### AIM OF THE EXERCISE
Retype the listing that follows, exactly as written.

### THE DATA
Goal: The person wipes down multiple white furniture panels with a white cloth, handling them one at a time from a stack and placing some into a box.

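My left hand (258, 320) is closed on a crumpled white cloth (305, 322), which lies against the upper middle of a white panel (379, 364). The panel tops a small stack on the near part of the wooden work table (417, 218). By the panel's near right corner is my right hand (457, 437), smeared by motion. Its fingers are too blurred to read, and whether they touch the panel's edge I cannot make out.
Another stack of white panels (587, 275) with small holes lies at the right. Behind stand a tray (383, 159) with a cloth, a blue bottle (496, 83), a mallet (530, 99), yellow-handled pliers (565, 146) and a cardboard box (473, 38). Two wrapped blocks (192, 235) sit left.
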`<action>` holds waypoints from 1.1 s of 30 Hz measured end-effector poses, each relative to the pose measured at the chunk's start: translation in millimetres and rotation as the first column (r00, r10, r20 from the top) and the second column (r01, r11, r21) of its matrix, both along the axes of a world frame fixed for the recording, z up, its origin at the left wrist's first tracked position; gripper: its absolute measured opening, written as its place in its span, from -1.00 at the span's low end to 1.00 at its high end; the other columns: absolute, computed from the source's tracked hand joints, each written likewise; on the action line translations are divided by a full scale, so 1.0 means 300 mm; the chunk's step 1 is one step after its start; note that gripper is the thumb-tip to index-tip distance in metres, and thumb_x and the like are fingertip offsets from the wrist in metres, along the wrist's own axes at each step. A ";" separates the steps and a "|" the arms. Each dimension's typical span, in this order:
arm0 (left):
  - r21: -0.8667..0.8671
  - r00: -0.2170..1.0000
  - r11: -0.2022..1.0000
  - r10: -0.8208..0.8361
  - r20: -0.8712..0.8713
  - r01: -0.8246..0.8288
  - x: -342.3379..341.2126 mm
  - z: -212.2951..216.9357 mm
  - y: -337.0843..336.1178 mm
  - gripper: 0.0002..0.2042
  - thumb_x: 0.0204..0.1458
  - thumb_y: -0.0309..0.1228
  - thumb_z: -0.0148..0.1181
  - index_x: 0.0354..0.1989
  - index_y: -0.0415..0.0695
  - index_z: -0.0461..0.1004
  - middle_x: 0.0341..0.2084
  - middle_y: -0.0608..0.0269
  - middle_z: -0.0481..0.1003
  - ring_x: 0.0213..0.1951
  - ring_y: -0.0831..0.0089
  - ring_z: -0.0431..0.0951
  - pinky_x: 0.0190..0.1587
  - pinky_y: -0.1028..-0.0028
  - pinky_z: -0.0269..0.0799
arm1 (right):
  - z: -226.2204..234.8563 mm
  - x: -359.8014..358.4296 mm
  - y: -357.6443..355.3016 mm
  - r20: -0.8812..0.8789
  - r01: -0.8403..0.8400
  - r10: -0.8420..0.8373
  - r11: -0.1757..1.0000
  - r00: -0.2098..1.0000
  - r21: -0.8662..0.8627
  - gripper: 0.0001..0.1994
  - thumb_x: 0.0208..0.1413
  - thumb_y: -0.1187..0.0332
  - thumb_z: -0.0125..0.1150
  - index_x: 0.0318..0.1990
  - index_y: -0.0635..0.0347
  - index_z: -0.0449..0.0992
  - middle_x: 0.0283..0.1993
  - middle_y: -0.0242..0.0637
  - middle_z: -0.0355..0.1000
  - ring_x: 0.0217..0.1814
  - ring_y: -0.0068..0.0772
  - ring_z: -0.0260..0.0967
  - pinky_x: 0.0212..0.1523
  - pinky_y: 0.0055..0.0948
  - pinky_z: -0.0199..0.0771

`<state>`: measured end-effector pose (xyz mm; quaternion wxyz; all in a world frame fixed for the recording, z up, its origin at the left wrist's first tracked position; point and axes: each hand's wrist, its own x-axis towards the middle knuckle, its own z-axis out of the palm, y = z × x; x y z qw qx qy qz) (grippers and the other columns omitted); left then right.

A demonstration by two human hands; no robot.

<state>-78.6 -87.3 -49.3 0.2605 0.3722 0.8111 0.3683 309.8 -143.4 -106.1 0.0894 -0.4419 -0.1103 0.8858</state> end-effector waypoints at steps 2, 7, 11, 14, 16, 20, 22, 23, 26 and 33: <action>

### RESPONSE TO THIS TASK
Goal: The person wipes down multiple white furniture panels with a white cloth, handling them one at a time from a stack and placing some into a box.

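My left hand (258, 320) is closed on a crumpled white cloth (305, 322), which lies against the upper middle of a white panel (379, 364). The panel tops a small stack on the near part of the wooden work table (417, 218). By the panel's near right corner is my right hand (457, 437), smeared by motion. Its fingers are too blurred to read, and whether they touch the panel's edge I cannot make out.
Another stack of white panels (587, 275) with small holes lies at the right. Behind stand a tray (383, 159) with a cloth, a blue bottle (496, 83), a mallet (530, 99), yellow-handled pliers (565, 146) and a cardboard box (473, 38). Two wrapped blocks (192, 235) sit left.
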`<action>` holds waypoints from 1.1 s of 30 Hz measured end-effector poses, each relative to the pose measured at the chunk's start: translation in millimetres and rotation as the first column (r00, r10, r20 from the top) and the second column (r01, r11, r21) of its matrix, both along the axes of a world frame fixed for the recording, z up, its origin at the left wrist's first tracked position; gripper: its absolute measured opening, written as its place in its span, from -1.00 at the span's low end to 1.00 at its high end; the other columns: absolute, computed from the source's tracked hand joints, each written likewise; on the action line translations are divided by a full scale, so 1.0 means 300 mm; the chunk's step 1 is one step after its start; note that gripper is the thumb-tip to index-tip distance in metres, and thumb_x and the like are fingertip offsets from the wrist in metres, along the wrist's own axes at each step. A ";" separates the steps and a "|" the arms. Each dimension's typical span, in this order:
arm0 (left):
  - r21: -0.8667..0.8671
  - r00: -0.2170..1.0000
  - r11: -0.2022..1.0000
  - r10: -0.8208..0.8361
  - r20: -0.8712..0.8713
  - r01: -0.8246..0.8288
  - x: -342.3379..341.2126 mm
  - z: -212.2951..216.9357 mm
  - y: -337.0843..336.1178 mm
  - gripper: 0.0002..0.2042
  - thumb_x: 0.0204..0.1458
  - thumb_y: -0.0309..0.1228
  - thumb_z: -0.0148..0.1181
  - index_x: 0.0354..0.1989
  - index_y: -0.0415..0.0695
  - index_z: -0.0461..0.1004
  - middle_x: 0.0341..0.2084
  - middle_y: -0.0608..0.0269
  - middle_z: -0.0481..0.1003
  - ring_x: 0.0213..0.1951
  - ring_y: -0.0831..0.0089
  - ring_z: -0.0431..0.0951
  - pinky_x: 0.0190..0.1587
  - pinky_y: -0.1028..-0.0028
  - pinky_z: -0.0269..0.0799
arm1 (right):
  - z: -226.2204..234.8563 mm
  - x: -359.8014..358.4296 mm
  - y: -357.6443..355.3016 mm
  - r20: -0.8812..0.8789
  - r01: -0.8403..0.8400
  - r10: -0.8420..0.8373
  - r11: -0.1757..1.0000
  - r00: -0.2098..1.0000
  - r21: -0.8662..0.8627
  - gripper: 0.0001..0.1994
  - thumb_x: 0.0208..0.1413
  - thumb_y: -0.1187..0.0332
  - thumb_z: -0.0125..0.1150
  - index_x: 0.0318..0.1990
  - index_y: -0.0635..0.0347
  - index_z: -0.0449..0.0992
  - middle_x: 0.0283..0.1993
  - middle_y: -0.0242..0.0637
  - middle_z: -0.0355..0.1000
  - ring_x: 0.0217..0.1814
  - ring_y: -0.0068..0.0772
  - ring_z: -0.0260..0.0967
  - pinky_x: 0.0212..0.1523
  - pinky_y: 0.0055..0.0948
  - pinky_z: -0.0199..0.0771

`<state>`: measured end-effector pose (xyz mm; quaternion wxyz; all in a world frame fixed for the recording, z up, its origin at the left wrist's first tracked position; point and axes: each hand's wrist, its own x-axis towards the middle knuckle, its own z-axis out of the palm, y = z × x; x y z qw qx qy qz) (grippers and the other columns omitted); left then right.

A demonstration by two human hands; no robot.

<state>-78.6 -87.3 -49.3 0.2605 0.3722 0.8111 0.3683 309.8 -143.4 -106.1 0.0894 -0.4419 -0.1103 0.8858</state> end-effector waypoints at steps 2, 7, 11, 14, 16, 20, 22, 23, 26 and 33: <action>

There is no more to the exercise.